Credit: BBC
Under Her Eye
BBC One’s This Is Going To Hurt: the series may be about doctors but taking your work home is something every viewer will sympathise with
4 years ago
1 min read
The second episode of BBC One’s This Is Going To Hurt airs tonight and it highlights this one important workplace scenario that we’re all guilty of.
“How was work?”
When you’ve had the worst day imaginable, it’s the last thing you want to answer – let alone think about.
It’s also the question that crops up a couple of times throughout the second episode of This Is Going To Hurt, and it really got us thinking.
As Adam (played by Ben Whishaw) reckons with the fallout from the previous episode – the emergency C-section, the exhaustion, the consequences of making a mistake as a junior doctor – the pleasantry that is often used in the nicest way possible, suddenly becomes something both Adam (and the viewer) begin to dread.
Credit: BBC
When your mind has been racing with thoughts of failure, anxiety and angst – sometimes even the thought of answering a question about work can send you into a tailspin. It’s something that we’ve all experienced – no matter the job – and is one of the starkly realistic things to love about this second episode of Adam Kay’s BBC adaptation.
The entirety of this second episode feels like Adam is much like a car that needs a hard jumpstart. He keeps starting, stopping, flailing and, realistically, he needs to call out for help – but this is the hardnosed junior doctor that thinks he knows better than his peers. He won’t do that.

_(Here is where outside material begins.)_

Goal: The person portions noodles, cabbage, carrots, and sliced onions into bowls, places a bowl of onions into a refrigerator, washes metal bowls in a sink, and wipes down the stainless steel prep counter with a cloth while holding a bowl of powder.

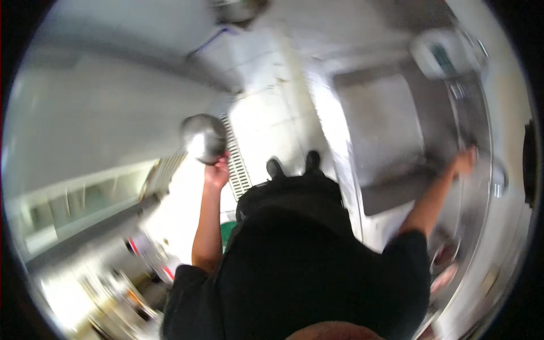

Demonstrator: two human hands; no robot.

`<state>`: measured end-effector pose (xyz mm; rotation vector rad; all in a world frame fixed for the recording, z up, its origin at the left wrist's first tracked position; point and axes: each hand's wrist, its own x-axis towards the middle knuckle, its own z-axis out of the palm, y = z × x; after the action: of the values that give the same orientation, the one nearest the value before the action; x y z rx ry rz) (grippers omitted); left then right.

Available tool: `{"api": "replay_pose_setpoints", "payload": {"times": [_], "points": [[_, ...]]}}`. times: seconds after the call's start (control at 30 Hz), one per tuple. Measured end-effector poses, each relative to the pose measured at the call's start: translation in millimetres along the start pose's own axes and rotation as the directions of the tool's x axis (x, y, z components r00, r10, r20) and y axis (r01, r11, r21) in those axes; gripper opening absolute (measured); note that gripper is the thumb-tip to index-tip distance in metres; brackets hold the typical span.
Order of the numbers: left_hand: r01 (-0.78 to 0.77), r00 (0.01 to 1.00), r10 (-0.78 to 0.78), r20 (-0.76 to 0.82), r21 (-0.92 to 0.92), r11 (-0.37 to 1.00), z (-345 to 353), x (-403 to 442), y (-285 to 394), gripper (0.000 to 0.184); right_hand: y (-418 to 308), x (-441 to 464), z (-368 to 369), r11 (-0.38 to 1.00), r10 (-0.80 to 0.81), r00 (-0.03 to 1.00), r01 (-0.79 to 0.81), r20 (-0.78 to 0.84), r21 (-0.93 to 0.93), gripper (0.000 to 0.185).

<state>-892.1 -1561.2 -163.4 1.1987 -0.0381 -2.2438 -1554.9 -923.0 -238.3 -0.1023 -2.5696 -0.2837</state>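
Note:
My left hand (217, 172) is closed on the rim of a shiny metal bowl (204, 137), held out to my left over the floor. The bowl is smeared by motion, and I cannot make out anything in it. On my other side, my right hand (466, 161) reaches across to the back ledge of a metal sink (381, 113). Its fingers are blurred beside a dark fitting, possibly the tap, and whether they grip it I cannot tell.
A white container (445, 54) with a green mark stands at the sink's far corner. Beyond my left hand runs a slotted floor drain (237, 161). A bowl with dark contents (446, 252) sits on the right counter. Shelving with several items (124, 294) is at lower left.

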Motion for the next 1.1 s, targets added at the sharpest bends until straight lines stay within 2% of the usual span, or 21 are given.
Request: {"api": "replay_pose_setpoints", "payload": {"times": [0.03,0.07,0.1,0.13,0.17,0.23,0.3,0.33,0.37,0.43,0.5,0.53,0.6,0.77,0.8,0.87,0.9,0.93,1.0,1.03,1.1], "points": [[-0.053,0.997,0.053,-0.051,0.001,0.999,-7.0,-11.9,3.0,0.022,6.9,-3.6,31.9,0.988,0.063,0.992,-0.078,0.113,0.137,0.054],[-0.167,0.971,0.174,-0.166,0.051,0.985,-33.3,-15.9,3.1,0.025,-28.1,-20.1,-15.4,0.862,-0.015,0.94,0.185,0.341,-0.472,0.055],[-0.162,0.973,0.164,-0.164,0.022,0.986,-79.3,-10.5,11.1,0.026,-69.8,-40.0,-69.5,0.991,0.133,0.872,-0.103,0.47,-0.088,0.05],[-0.177,0.92,0.146,-0.364,-0.053,0.983,-113.9,-16.0,14.5,0.023,-114.8,-59.3,-129.6,0.855,0.275,0.767,-0.471,0.579,0.217,0.048],[-0.263,0.858,0.242,-0.453,0.018,0.965,-152.8,-21.8,15.3,0.022,-126.9,-87.5,-110.9,0.955,-0.092,0.797,-0.099,0.596,0.279,0.043],[-0.349,0.699,0.549,-0.457,0.452,0.821,-259.6,-38.9,-0.5,0.023,-153.9,-142.1,-78.1,0.619,-0.785,0.501,0.662,0.364,0.422,0.035],[-0.372,0.45,0.661,-0.601,0.547,0.75,-288.6,-78.1,-12.4,0.027,-194.5,-132.4,34.2,0.679,-0.7,0.534,0.293,0.474,0.673,0.021],[-0.47,0.298,0.464,-0.834,0.294,0.832,-278.9,-100.8,-8.0,0.03,-223.4,-125.9,-31.9,0.566,-0.564,0.583,-0.243,0.585,0.788,0.016],[-0.492,0.192,0.41,-0.892,0.274,0.826,-308.4,-106.0,-10.7,0.033,-255.7,-118.2,-108.2,0.202,-0.408,0.613,-0.662,0.676,0.722,0.011],[-0.515,0.059,0.334,-0.941,0.258,0.817,-353.7,-127.3,-21.3,0.038,-289.3,-51.0,-117.7,-0.08,-0.739,0.667,-0.227,0.095,0.97,0.014],[-0.513,0.026,0.298,-0.954,0.243,0.824,-372.5,-153.0,-25.4,0.039,-330.3,-0.6,-260.1,-0.058,-0.947,0.304,-0.487,0.107,0.871,0.019],[-0.501,0.025,0.275,-0.961,0.226,0.835,-386.0,-161.2,-25.9,0.038,-343.6,-8.5,-331.2,-0.161,-0.848,0.494,-0.584,0.191,0.796,0.021],[-0.511,0.032,0.246,-0.969,0.196,0.837,-418.5,-168.6,-24.3,0.037,-358.5,-29.4,-492.3,-0.217,-0.853,0.52,-0.433,0.046,0.875,0.022],[-0.616,0.074,0.248,-0.966,0.152,0.773,-476.0,-167.8,-8.5,0.036,-421.3,-88.9,-622.0,-0.639,-0.739,0.124,-0.44,-0.662,0.631,0.015],[-0.614,0.087,0.253,-0.963,0.148,0.775,-483.1,-169.0,-3.8,0.037,-449.9,-101.1,-608.3,-0.524,-0.742,0.034,-0.652,-0.67,0.548,0.015],[-0.611,0.109,0.274,-0.955,0.154,0.777,-499.3,-175.4,9.1,0.038,-512.1,-174.7,-610.3,-0.186,-0.981,0.182,-0.766,-0.071,0.615,0.011],[-0.632,0.106,0.28,-0.954,0.153,0.76,-508.4,-181.8,15.7,0.036,-539.3,-227.1,-601.2,-0.329,-0.944,0.046,-0.133,-0.326,0.935,0.021],[-0.655,0.104,0.285,-0.953,0.15,0.74,-515.3,-184.8,15.5,0.033,-566.3,-279.4,-592.0,-0.514,-0.828,-0.093,0.52,-0.553,0.682,0.031],[-0.701,0.097,0.289,-0.952,0.141,0.699,-527.6,-192.1,20.2,0.029,-606.5,-346.7,-536.2,-0.412,-0.905,-0.228,0.684,-0.36,0.602,0.04],[-0.716,0.146,0.263,-0.954,0.082,0.693,-505.3,-218.6,26.5,0.025,-637.6,-383.3,-489.5,-0.337,-0.942,-0.098,0.226,-0.322,0.914,0.029],[-0.811,0.116,0.234,-0.965,0.044,0.583,-514.8,-224.4,21.8,0.025,-638.0,-429.7,-487.1,-0.15,-0.983,-0.147,0.295,-0.11,0.944,0.022]]}}
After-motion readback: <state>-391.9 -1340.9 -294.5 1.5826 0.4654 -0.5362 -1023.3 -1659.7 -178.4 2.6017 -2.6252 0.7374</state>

Instead, we see him take ultra-precautionary measures. He orders scans for symptoms that don’t need them, he performs biopsies when other doctors wouldn’t even think to do so and, all the while, the only thing on his mind is the premature baby that almost died at the end of the premiere episode.
The baby follows him around – in his dreams, his every thought, in each patient and even, in one particularly graphic scene, his fridge. Although Adam’s been checking in on the baby, his mind just refuses to rest.
Credit: BBC
It’s the thing we’re all guilty of, even more so now with working from home being something many people do: the inability to separate your work and home life.

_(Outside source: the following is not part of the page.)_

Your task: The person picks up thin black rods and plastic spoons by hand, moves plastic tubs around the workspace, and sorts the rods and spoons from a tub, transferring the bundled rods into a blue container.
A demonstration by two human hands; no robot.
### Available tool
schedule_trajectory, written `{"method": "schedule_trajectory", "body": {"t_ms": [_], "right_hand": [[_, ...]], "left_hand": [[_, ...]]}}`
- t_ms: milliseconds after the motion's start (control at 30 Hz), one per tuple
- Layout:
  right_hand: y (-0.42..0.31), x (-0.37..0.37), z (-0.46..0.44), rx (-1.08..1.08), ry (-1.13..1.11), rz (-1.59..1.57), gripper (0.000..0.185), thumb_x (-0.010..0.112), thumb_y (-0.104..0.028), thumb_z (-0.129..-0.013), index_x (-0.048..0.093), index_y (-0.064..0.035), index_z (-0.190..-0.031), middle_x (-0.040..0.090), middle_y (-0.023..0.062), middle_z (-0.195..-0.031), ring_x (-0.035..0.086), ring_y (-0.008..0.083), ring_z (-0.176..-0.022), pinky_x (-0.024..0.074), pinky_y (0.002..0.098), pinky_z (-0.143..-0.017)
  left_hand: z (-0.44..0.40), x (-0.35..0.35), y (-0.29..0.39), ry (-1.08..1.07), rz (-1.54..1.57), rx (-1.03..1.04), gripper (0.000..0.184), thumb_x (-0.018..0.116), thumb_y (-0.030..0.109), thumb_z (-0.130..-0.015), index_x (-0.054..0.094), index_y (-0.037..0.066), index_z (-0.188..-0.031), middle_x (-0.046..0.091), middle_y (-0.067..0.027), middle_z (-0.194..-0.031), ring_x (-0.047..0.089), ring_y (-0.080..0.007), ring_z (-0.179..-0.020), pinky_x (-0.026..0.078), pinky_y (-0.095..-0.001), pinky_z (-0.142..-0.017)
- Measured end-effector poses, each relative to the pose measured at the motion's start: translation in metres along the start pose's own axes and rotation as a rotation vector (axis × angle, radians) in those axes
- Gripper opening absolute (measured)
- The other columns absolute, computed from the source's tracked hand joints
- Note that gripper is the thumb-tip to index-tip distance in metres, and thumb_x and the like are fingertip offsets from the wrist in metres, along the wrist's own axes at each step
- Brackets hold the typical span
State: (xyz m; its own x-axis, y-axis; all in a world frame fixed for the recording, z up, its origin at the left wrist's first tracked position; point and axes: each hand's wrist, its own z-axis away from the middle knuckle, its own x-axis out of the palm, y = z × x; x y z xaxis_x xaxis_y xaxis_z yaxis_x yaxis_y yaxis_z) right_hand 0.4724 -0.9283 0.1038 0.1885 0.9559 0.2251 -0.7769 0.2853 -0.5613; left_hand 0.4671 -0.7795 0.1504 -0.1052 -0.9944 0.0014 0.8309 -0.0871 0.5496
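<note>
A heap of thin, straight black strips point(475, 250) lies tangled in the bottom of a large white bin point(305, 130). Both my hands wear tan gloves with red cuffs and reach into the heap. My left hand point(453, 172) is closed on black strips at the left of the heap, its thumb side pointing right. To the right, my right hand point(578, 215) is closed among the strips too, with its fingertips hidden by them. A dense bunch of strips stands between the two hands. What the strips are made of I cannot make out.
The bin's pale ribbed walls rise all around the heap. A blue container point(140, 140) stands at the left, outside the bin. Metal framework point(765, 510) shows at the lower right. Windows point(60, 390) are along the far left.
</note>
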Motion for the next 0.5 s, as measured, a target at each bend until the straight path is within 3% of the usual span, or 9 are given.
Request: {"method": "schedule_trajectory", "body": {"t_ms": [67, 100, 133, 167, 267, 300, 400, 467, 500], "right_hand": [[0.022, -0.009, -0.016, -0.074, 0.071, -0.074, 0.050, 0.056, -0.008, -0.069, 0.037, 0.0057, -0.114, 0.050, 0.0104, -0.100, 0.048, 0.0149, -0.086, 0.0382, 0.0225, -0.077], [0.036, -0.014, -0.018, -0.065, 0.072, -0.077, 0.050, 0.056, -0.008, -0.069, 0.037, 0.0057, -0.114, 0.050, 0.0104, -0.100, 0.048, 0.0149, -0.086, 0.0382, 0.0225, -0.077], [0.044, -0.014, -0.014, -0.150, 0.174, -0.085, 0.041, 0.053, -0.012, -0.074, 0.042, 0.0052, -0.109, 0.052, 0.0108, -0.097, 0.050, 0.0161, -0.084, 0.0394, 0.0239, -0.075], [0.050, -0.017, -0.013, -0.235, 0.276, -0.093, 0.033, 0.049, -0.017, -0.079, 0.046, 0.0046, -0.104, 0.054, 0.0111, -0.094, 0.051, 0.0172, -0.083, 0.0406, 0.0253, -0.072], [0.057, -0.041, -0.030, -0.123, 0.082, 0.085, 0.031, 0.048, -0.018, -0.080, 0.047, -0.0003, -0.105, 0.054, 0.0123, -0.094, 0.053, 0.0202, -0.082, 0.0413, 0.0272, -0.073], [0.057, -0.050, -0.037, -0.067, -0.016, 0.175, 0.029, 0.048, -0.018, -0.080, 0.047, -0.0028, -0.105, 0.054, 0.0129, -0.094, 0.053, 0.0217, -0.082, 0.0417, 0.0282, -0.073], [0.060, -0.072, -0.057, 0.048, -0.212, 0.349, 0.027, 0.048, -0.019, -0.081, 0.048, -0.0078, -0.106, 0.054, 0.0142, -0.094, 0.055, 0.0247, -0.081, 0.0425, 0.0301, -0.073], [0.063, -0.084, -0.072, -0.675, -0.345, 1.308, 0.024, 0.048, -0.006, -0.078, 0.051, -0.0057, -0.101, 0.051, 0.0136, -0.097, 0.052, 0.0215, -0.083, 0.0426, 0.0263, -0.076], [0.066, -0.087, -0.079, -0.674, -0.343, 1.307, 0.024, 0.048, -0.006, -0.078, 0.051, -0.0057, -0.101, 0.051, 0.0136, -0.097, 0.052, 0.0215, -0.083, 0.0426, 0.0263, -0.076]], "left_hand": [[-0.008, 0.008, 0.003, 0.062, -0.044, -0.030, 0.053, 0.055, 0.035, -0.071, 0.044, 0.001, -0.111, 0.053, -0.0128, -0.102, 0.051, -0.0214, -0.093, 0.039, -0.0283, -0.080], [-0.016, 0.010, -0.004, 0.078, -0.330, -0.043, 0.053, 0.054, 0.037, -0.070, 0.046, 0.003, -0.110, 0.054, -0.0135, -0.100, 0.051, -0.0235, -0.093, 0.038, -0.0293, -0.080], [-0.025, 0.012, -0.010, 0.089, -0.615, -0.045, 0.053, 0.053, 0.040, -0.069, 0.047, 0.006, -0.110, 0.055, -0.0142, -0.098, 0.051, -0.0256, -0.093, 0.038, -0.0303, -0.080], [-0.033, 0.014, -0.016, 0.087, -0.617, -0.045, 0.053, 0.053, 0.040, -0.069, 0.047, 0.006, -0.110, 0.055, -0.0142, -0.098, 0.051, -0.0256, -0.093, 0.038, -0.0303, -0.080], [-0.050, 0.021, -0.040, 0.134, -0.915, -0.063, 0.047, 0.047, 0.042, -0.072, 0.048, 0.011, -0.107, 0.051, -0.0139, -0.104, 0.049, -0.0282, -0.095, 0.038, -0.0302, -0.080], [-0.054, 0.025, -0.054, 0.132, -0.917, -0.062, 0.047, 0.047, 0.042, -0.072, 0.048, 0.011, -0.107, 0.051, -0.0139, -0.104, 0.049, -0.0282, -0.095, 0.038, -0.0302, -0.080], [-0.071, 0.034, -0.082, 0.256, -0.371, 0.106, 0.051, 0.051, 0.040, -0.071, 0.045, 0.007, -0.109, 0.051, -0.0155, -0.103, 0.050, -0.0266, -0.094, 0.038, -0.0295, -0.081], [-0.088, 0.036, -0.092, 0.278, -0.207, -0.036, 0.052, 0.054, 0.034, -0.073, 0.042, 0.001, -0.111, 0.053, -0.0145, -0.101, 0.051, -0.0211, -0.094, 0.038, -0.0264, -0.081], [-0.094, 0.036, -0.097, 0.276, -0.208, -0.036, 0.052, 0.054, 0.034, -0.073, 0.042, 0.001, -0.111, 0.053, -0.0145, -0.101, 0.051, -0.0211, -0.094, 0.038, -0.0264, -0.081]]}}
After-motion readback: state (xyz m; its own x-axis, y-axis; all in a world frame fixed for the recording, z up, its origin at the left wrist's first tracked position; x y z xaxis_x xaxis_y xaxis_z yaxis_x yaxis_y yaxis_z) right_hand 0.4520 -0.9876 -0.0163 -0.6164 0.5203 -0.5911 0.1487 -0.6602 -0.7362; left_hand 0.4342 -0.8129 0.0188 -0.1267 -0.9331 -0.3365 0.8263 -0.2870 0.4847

We’re in an age where, increasingly, we all struggle to separate who we are from the work we do. While each industry and workplace has its own dynamics, This Is Going To Hurt showcases how, when you’re a fledgling doctor trying to make a name for yourself, there is no separation.

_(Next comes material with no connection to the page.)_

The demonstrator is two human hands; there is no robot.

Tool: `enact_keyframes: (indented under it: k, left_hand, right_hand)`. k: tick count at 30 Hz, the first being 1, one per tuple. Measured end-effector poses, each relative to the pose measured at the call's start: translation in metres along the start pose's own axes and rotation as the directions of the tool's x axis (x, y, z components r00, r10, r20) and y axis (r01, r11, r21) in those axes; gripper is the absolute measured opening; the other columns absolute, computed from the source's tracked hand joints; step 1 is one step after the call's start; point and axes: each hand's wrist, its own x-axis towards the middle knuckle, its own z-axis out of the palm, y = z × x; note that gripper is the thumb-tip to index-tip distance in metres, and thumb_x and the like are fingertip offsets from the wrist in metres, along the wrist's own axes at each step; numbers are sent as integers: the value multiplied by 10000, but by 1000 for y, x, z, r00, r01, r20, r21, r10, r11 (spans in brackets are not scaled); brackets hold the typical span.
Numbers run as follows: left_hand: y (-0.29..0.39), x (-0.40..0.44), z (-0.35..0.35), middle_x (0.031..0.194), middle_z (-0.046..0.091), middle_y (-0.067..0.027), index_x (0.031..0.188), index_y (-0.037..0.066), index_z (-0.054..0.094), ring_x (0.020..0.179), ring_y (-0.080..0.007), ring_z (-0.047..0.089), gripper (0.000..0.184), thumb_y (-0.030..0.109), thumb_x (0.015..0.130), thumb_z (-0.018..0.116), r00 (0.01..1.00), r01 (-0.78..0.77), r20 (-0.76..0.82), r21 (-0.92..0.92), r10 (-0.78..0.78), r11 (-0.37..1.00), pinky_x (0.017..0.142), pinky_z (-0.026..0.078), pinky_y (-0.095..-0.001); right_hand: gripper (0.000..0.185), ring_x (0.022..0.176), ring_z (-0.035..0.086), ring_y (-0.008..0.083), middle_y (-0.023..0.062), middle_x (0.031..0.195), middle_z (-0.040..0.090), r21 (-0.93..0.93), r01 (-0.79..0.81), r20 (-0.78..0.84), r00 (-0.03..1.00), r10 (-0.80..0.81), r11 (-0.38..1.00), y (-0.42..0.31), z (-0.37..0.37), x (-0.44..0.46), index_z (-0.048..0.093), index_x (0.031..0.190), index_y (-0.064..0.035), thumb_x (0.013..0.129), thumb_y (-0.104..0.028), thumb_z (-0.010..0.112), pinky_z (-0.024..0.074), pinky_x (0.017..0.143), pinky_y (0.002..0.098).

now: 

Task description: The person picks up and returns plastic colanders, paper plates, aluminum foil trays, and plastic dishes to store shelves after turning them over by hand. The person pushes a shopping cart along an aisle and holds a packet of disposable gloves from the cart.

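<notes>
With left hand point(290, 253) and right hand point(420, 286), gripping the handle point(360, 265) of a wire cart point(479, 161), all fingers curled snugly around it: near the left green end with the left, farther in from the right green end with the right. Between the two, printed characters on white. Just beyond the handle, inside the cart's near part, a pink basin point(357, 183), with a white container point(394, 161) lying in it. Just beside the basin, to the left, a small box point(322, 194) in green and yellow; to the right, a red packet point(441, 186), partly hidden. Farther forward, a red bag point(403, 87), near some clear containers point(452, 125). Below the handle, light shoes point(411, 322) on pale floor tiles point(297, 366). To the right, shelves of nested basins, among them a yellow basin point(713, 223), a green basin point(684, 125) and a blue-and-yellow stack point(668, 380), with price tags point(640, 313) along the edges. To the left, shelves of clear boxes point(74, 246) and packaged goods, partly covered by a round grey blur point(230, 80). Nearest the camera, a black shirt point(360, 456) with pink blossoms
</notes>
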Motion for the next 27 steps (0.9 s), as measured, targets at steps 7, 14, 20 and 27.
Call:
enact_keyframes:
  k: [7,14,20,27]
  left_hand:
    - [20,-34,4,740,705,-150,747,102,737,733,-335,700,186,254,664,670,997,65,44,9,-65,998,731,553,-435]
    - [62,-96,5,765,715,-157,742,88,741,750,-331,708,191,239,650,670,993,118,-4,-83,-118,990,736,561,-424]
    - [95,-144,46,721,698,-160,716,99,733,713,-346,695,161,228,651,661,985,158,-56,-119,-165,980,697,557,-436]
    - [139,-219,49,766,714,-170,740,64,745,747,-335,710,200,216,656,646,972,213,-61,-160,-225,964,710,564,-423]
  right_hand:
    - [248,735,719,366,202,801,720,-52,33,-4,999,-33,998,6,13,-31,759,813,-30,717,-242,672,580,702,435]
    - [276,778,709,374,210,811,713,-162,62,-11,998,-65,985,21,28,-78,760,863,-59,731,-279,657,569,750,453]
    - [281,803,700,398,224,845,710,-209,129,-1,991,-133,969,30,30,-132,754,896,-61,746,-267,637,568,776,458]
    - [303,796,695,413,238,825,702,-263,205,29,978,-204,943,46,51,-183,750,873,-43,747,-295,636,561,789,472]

Adam is a doctor and his personal life comes second to the patients and events at the hospital.
He may come home to a doting partner, dinner parties, friends and a pretty nice home life but his mind constantly whirs with thoughts of work. It’s something that makes watching this series so engrossing and exhausting in equal measure.
Credit: BBC
As we watch Adam try to be there for his partner, conversations of work are never but a few sentences away. The C-section is clearly the elephant in the room of any situation he finds himself in throughout this episode and while Adam is already a particularly grumpy character, he’s especially mean to Shruti (Ambika Mod) and she’s forced to take the brunt of his continued workplace anxiety measures.
Shruti herself is an embodiment of someone junior that is merely mirroring the actions of her more senior partner. Adam never switches off so Shruti never does either. It’s a workplace cycle that isn’t exclusive to the medical field – but makes for some insightful NHS commentary.
While this is a series all about the tiring work of NHS doctors and nurses, it’s also already doing a great job of weaving in subtle plotlines that will strike a chord with many viewers.
If there was ever a sign to perhaps enforce some workplace boundaries (or take a well-deserved break) then maybe this second episode of This Is Going To Hurt will push you to do just that.
The second episode of This Is Going To Hurt airs tonight at 9pm on BBC One. The series is also available to watch on BBC iPlayer now.